What and When to Harvest
As our crops become ready to harvest, we encourage anyone to pick your own. As long as you record what you take! We aim to have a large variety of food all year round from apples and plums to winter salads, summer fruits and the much loved hot house crops of tomatoes and cucumbers grown at the Greenhouse at the St Andrews Botanic Garden.
If you are not sure what is ready or how to pick it, why not come along to one of our many garden sessions to ask any questions you might have? Alternatively, look out for the ‘Eat me, I am ready!’ signs made by some of our volunteers.
Seasonal is Best
Eating seasonal food whether it is from the garden or supermarket means that it can be sources closer to home and therefore less miles are required for that food to arrive at your plate. Here is a list of what you can expect to harvest throughout the seasons. Click the lick on Food for some of our favourite recipes!
Asparagus, Cabbage, Beetroot, Broccoli, Courgettes, Tomatoes, Peppers, Peas, New potatoes, Broad Beans, Runner Beans, French Beans, Celery, Rhubarb, Radishes, Salad leaves, Carrots, Strawberries, Raspberries, Gooseberries, Black Currants
Marrow, Sweetcorn, Tomatoes, Cucumbers, Leeks, Cauliflower, Pumpkin, Swede, Courgettes, Potatoes, Beans, Red Cabbage, Kale, Plums, Raspberries, Pears, Apples, Gooseberries, Blackberries, Wine-berries, Chard, Spinach, Salad Leaves and more!
Brussels Sprouts, Leeks, Parsnips, Jerusalem Artichokes, Cabbage, Cauliflower, Kale, Beetroots, Celery, Turnip, Celeriac, Salad leaves, Spinach
RECORDING OUR HARVEST
Recording our harvest each year is essential to what we do as we aim to reduce carbon emissions. Growing and eating food that is locally sourced means that we are consuming less imported foods which have a higher cost to the environment. It is estimated that for every ton of food we grow we save 1 ton of carbon from reaching the atmosphere.
At each garden site there is a recording station either in a box, a shed or a toll storage unit. There is a scale and a note book to record what you’ve picked and how much it weighs. Throughout the year, we add these figures up to get a total of all the garden sites and how much carbon we have saved.
In addition to the Edible Gardens, we also spend time in a few of the Community Orchards including St Leonard’s Orchard and Stanks park where we collect, weight and share the glut of apples available in St Andrews. In the winter season we return to the Orchard to learn how to prune fruit trees at The Apple Pruning Skillshare and help maintain the orchard.
HOW Much Food Does EdibLE Campus Grow?
Another good year after a fairly cool spring we had a warm summer and very mild autumn. Albany Park had an incredible year and nearly doubled the volume of food produced whilst most site’s recorded a small increase. Most noticeable was an increase in rhubarb, berry fruits and beans in the harvest although Strawberries did not seem to have as good a year as 2014 – which was exceptional!

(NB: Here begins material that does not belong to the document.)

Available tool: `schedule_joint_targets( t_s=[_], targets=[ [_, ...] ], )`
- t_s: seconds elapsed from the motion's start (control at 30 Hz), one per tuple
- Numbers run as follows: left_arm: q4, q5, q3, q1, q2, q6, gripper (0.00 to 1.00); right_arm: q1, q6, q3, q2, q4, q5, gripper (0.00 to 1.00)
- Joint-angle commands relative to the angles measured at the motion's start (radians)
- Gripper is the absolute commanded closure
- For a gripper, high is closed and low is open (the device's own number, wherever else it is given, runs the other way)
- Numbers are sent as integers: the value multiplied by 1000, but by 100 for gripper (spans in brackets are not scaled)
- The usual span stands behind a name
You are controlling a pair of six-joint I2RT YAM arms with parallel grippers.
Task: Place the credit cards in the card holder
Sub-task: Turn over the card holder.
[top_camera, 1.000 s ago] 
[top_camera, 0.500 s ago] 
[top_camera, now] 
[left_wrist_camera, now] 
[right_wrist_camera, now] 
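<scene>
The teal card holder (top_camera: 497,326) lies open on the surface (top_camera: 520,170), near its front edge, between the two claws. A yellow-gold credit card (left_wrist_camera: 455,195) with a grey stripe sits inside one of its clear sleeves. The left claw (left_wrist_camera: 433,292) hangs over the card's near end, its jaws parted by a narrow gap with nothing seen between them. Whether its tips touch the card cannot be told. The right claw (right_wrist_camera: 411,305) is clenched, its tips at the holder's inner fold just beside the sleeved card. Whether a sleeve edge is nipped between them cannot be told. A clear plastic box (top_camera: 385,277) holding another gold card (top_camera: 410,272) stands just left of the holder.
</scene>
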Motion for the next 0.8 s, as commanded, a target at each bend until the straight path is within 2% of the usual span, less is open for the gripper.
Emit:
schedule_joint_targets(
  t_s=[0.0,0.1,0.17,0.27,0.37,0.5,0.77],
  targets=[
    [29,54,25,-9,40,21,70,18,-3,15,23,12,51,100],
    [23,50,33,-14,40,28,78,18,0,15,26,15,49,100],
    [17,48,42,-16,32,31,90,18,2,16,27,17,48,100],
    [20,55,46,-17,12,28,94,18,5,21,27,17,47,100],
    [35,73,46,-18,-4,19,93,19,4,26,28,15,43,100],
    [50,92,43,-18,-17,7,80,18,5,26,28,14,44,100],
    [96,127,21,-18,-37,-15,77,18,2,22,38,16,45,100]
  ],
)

We had a bumper harvest this year after a very mild winter, warm spring and scorching summer (for Fife anyway) which, alongside new gardens opening at Uni Hall and the Botanic Gardens greenhouse, helped bring our grown harvest up to 350kg. The orchard harvest was down quite a bit though with only 230kg harvested from St Leonards and a further 30kg from the Careers centre garden bringing our total annual harvest to 612kg.
We harvest 520kg this year of which 180kg were vegetables grown across the campus and the rest was fruit harvested from the Old St Leonards School Orchard and distributed to halls. Potatoes made up the bulk of the harvest (103kg) with salads coming in at 20kg and most other veggies being less than 10kg. In terms of value the salads and soft fruits would probably head the list along with the huge amount of apples.
At the start of the year we were growing on around 100m2 of ground at 3 sites and now have over 260m2 at 6 sites. Next year we would like to double the growing area again through adding a further 3 sites at Gannochy, Uni and John Burnett halls.
The majority of the work is carried out by volunteers who enjoy the opportunity to do some physical activity, learn a few skills and have the satisfaction of growing food. Its hard to keep track of all those that spent time in the gardens but we have at least 70 people who registered at the sessions and harvest whatever is ready. That averages out at nearly 3kg veg per volunteer.